Requirement
Without including any images, please transcribe all the lines below exactly.

Dataset extract

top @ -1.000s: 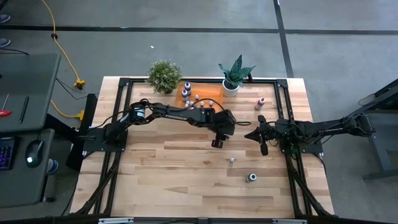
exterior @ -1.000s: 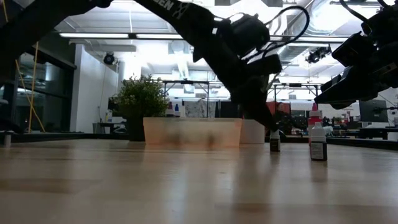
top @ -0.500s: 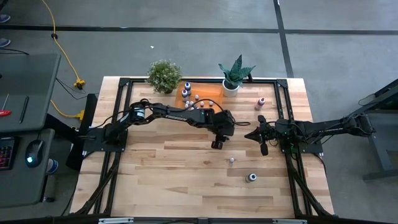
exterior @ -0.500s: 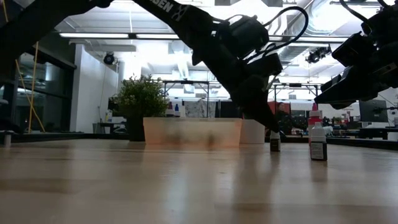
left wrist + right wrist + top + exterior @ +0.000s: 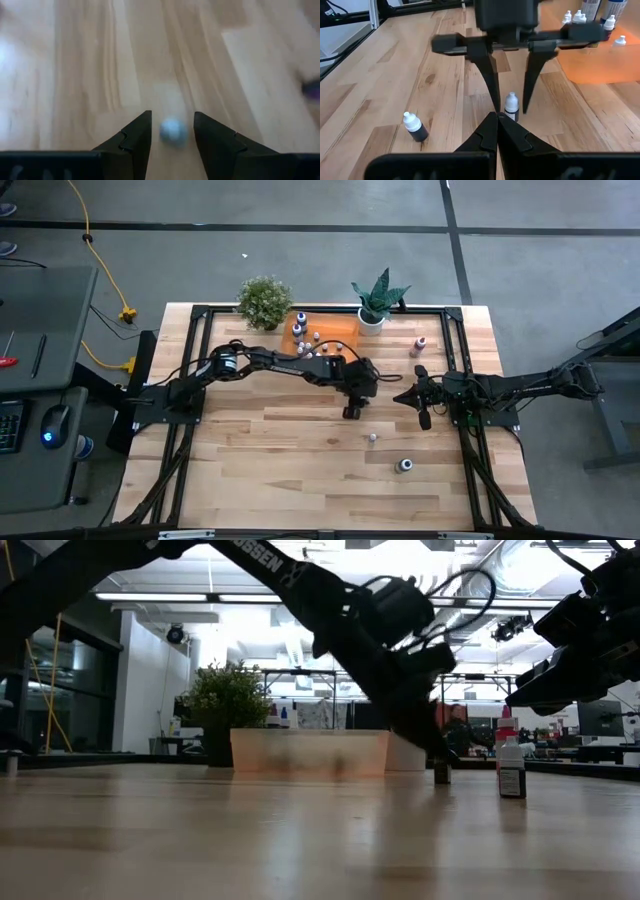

Response
top @ -1.000s: 
exterior @ -1.000s: 
top @ -0.500s: 
exterior @ -0.500s: 
left wrist + right wrist + top + exterior @ +0.000s: 

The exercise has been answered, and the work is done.